John Taylor, professor at Stanford University, a highly regarded macroeconomist, has no doubt of the answer. In a recent blog, he argues that strong growth normally follows US financial crises, the exception to this rule being the current recovery.
Moreover, he argues, bad policy is to blame. True, Prof Taylor is a member of Mr Romney’s economic team. Yet the question remains: is he right? The answer is: no. But it is important to ask why.
The first question is whether Prof Taylor is comparing like with like. Against him is widespread agreement that the aftermaths of systemic financial crises are worse than those of more normal downturns. The seminal research of Carmen Reinhart and Kenneth Rogoff in their classic book, This Time is Different, has shaped this consensus. It is also supported by the work of the economic historian Alan Taylor, of the University of Virginia, included in a recent paper entitled The Great Leveraging.
Profs Reinhart and Rogoff distinguish a “systemic financial crisis” as one characterised by a real estate bubble and high levels of debt. Neither of these preceded the recessions of 1973 and 1981, which are included in Prof Taylor’s chart. Both the precursors and results of the recent crisis were quite different from the downturns in the mid-1970s, early 1980s and early 1990s. This is true of real house prices, inflation, interest rates and debt.
The second question is whether speed of recovery is a good measure of success. The answer is: no.
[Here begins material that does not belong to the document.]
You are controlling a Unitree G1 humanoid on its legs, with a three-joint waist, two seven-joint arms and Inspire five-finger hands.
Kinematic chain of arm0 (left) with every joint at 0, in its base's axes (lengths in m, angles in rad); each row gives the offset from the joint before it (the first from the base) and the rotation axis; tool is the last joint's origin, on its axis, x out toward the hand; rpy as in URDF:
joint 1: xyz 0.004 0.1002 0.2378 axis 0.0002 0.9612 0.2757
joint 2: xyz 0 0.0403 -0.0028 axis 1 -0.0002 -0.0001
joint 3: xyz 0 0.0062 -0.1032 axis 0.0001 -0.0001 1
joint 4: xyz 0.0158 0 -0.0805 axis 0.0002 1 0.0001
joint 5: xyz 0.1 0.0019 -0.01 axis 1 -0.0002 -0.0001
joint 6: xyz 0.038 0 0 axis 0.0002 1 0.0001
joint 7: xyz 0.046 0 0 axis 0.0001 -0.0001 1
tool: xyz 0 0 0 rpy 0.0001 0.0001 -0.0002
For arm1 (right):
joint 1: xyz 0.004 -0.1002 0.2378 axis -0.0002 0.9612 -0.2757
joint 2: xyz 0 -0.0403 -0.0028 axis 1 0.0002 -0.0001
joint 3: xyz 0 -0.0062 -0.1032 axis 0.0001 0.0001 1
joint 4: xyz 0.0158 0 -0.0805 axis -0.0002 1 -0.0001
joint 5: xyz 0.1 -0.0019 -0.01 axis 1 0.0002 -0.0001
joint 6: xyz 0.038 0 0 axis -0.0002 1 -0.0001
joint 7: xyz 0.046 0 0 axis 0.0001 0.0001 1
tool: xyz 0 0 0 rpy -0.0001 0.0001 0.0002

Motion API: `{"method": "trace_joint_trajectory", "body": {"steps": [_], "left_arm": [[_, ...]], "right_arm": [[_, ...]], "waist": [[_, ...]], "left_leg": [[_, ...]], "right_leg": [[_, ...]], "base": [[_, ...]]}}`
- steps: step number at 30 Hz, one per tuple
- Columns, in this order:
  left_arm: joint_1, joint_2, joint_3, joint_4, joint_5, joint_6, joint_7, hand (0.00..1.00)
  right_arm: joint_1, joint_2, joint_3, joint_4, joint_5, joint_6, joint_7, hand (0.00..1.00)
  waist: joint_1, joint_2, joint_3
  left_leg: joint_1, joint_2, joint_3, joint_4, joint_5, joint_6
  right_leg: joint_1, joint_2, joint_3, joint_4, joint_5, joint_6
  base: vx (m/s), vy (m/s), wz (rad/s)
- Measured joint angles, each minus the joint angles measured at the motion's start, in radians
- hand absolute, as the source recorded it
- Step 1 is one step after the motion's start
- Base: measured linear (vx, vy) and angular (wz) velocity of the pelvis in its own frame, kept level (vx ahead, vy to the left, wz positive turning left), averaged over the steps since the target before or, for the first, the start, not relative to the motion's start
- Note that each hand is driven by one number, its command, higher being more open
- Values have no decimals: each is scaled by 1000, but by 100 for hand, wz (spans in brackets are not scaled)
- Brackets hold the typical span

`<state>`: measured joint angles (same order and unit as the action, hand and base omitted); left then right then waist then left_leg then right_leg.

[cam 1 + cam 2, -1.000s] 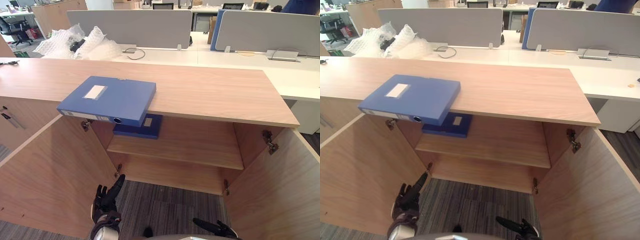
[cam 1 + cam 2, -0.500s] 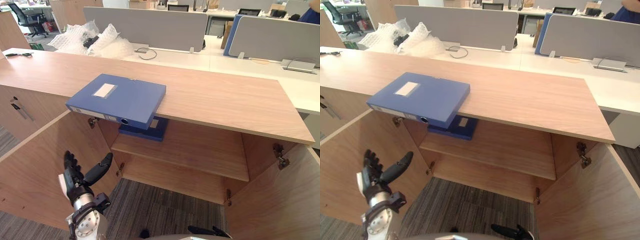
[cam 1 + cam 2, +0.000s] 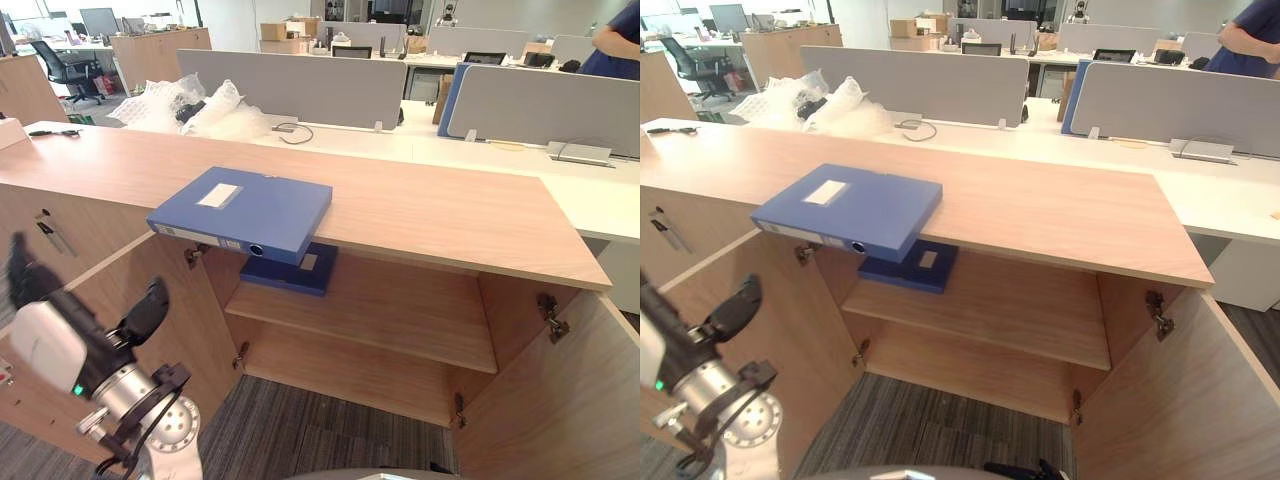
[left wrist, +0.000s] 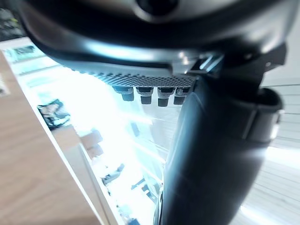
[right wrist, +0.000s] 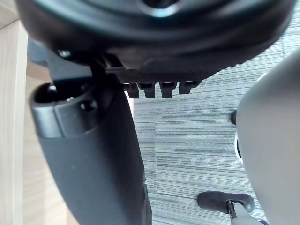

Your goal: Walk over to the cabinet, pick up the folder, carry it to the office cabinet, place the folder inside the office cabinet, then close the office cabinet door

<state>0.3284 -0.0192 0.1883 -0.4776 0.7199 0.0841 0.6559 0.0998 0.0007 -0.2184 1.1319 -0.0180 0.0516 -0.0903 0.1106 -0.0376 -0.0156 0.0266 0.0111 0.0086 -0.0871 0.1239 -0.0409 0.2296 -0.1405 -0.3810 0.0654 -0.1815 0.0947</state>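
- Folder pickup looks like the step in hand. Nearest, the left hand [image 3: 65, 345] is raised beside the open left door [image 3: 790, 310], thumb spread, fingers relaxed, holding nothing.
- The right hand [image 5: 89, 140] hangs low over the carpet [image 5: 197, 140]; I cannot tell whether it is wide or closed.
- The blue folder [image 3: 243, 210] lies flat on the cabinet top [image 3: 430, 210]. Its near edge overhangs the front, above a darker folder [image 3: 290, 272] on the shelf [image 3: 400, 310].
- Best approach, I judge: slip fingers under the overhang, thumb on top, clear of the door, and lift level.
- Beyond, bubble wrap [image 3: 190, 100] lies on the desks [image 3: 480, 150].
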Motion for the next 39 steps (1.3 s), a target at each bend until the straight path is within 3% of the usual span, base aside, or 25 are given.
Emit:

To understand this, focus on the systemic financial crises that began in 1893, 1907, 1929 and 2007, respectively. Prof Taylor relies on a paper by Michael Bordo of Rutgers and Joseph Haubrich of the Federal Reserve Bank of Cleveland. What marks out the recent recession is not the weakness of the recovery, but that of the contraction. The main reason the recovery seems weak was that the contraction was so mild, given the scale of the financial crisis. That was a huge policy success.
In their response to Prof Bordo and Mr Haubrich, Profs Reinhart and Rogoff also note that the economic contraction after the recent crisis was smaller than after prior systemic crises. Moreover, five years on, real GDP per head, relative to the baseline, is higher than in the average of prior systemic crises. That is what matters. A stronger recovery from a steeper plunge is hardly a better outcome than a slower recovery from a milder plunge.